Button is the genuine article

Jenson Button displayed the kind of maturity, rhythm and pace on his Formula One debut that truly marks him out as a genuine talent.

Jenson Button displayed the kind of maturity, rhythm and pace on his Formula One debut that truly marks him out as a genuine talent.

Remarkably composed for one so young, the 20-year-old Button began to look out of his depth for the first time on Saturday night as the disappointment of qualifying in 21st place for the Australian Grand Prix ate into him, but he bounced back with the second-fastest time in yesterday morning's warm-up. By the end of the first lap he had moved his Williams up to 15th place, narrowly avoiding fellow-rookie Nick Heidfeld's Prost as the German was forced to slow in the first corner. Button, despite his lack of experience, soon settled on to the tail of the 10-car train chasing sixth place.

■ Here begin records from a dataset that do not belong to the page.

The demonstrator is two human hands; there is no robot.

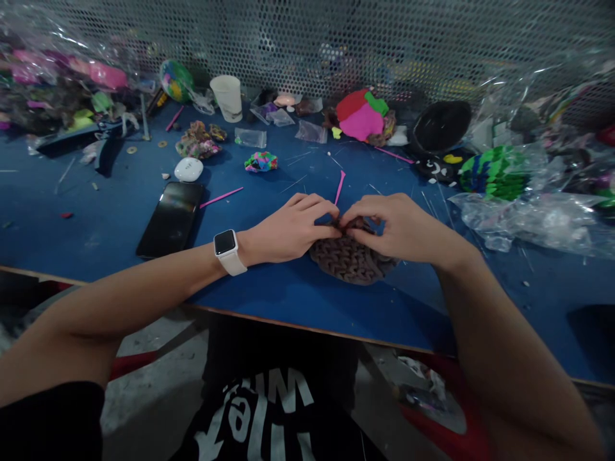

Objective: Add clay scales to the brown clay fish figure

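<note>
On the blue table near its front edge lies a rounded brown piece [353,259] with a braided, knit-like surface, which looks like modelling clay. My left hand [302,224], with a white watch on the wrist, pinches at its upper edge with thumb and forefinger. From the other side my right hand [391,224] also pinches there, its fingertips nearly meeting the left ones. Whatever sits between the fingertips is too small and dark to make out. Just behind the hands is a pink plastic stick [340,187].
A black phone [170,219] and a white earbud case [189,169] lie to the left. Farther back stand a paper cup [227,98], a small multicoloured clay lump [261,162] and a pink-red clay piece [360,118]. Clear plastic bags [533,218] crowd the right. A perforated metal panel [307,45] closes the back.
</note>
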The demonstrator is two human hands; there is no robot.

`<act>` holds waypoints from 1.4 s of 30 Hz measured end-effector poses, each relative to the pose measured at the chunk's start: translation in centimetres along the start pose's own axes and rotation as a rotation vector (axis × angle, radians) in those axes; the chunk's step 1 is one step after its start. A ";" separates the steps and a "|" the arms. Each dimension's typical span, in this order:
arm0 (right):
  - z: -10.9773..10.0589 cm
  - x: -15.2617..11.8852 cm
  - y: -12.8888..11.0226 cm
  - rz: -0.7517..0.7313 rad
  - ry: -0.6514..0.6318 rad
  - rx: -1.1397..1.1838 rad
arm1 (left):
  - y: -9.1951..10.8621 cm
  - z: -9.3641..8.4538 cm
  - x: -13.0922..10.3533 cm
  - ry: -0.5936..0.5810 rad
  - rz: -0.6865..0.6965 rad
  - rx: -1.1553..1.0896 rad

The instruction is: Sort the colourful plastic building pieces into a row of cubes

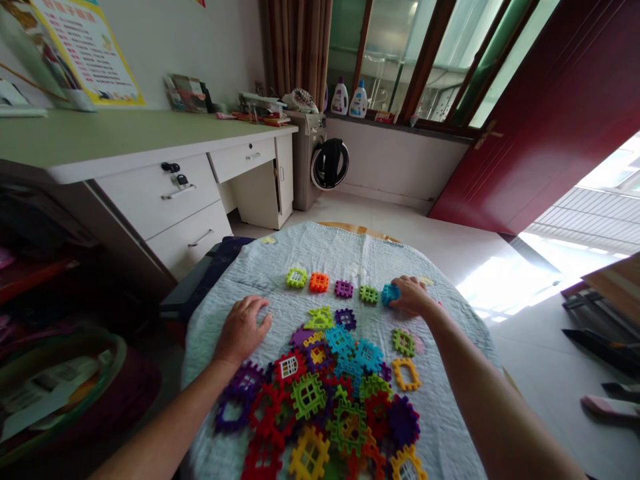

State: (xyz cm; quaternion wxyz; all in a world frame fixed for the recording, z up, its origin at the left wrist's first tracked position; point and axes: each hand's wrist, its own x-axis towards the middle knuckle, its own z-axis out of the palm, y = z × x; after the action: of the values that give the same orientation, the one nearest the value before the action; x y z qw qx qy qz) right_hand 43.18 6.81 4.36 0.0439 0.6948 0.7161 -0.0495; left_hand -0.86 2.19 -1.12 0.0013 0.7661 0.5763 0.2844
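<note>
My right hand has its fingers on a blue building tile at the right end of a row. Leftward in that row lie a small green tile, a purple tile, an orange tile and a lime tile with a white window. My left hand rests on the cloth, fingers spread, holding nothing. Between my arms spreads a heap of interlocking plastic tiles in several colours, among them a green tile and a red tile with a white window. A yellow frame tile lies at its right.
A pale cloth covers the round table. Beyond it stand a white desk and a washing machine with its door ajar. Detergent bottles stand on the sill. A red door is at right, a basket at left.
</note>
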 end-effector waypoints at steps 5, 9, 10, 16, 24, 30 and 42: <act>0.2 0.0 -0.2 -0.003 -0.016 -0.005 | 0.1 -0.1 0.0 -0.004 -0.006 -0.005; 0.4 0.0 -0.2 0.005 -0.018 -0.007 | 0.1 -0.1 0.0 -0.008 -0.007 -0.006; 0.4 -0.1 -0.2 0.007 -0.018 -0.007 | 0.0 -0.1 0.0 -0.008 -0.005 -0.006; -0.2 -0.6 -0.5 0.038 0.015 0.005 | 0.1 -0.1 0.1 -0.011 -0.004 -0.011; -1.2 -7.4 -1.9 -0.040 0.279 0.207 | 0.0 0.0 0.1 -0.010 -0.002 -0.010; 1.5 -14.4 -4.0 -0.115 0.254 0.462 | -0.2 0.2 0.0 -0.002 0.003 -0.012; 6.0 -15.5 -1.4 0.063 0.386 0.461 | -0.5 0.4 0.1 0.005 0.000 0.003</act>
State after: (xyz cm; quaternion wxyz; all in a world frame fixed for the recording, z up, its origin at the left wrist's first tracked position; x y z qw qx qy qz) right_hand 42.26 -9.37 0.44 -0.2505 0.7050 0.6591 -0.0762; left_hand -1.09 2.56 -1.51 -0.0014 0.7657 0.5766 0.2852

"What Jens lacks most is pure track time," his father, John, had said. "He went to Kyalami to test, in the expectation of fine weather, and instead it rained most of the time." Prior to the weekend, Button's dry-track running amounted to 1,000 kilometres. By contrast, when Jacques Villeneuve made his debut here for Williams four years ago, he had seven times that behind him.

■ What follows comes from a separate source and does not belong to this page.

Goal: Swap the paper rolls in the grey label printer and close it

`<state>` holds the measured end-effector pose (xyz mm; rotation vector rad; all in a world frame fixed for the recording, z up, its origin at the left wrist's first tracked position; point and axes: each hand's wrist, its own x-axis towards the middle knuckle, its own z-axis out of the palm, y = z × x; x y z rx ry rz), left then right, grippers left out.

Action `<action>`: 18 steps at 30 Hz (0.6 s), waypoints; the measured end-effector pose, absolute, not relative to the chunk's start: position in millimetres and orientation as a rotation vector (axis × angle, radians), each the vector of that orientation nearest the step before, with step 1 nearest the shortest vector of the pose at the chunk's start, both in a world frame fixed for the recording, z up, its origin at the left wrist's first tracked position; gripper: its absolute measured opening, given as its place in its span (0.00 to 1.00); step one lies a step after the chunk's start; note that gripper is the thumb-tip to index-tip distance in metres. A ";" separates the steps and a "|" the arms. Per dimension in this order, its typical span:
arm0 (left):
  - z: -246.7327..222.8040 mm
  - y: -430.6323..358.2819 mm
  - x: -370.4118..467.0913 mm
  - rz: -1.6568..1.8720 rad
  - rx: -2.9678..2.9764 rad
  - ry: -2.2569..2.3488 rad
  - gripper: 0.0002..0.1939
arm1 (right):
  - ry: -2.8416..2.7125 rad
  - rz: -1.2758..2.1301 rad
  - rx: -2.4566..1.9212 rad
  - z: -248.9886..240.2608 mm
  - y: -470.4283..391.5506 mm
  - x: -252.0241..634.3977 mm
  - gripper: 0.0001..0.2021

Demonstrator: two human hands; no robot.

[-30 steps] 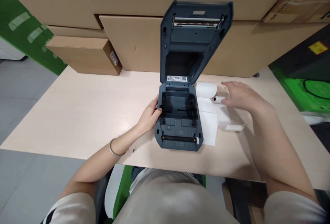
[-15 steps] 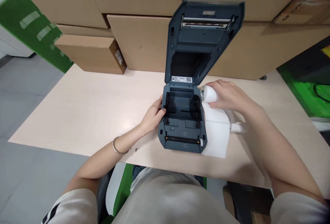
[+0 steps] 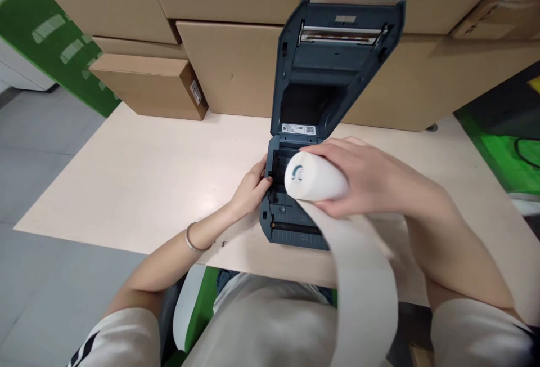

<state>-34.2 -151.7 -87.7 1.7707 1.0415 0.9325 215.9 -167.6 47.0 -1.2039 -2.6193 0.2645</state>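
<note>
A dark blue-grey label printer point(image 3: 291, 237) stands on the table with its lid point(image 3: 320, 63) raised. My left hand point(image 3: 252, 188) grips the left side of the printer's base, thumb on the rim. My right hand point(image 3: 358, 173) is closed around a white paper roll point(image 3: 314, 178), held above the printer's open bay. A long loose strip of paper point(image 3: 367, 277) hangs from the roll, curving down past the table's front edge. Roll and hand hide the right part of the bay and part of the black roller point(image 3: 291, 226).
Large cardboard boxes point(image 3: 236, 74) line the back of the table point(image 3: 126, 187). A smaller carton point(image 3: 143, 85) sits at the back left. Tiny dark bits point(image 3: 224, 244) lie near the front edge. A black cable point(image 3: 523, 153) shows at the far right.
My right hand has lifted the paper roll from the table right of the printer and moved it left over the bay. The paper strip now hangs loose. My left hand has stayed put.
</note>
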 end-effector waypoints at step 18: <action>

Yet lap for lap Button matched - and sometimes beat - the times of his team-mate Ralf Schumacher, three places ahead of him on the road. With 11 laps to go he was running sixth, applying pressure to Giancarlo Fisichella's Benetton and Villeneuve's BAR. It was engine failure that put paid to the fairy-story.

"It was amazing," said the Frome-born Button after becoming Britain's youngest - and the world's fifth youngest - grand prix driver of all time. "The whole experience was incredible. I lived up to my dream, though I would have liked it to last another 11 laps. I felt really relaxed beforehand. It was scary how calm I was."

With his critics now silenced, Button's next taste of life in the fast lane is Brazil in a fortnight.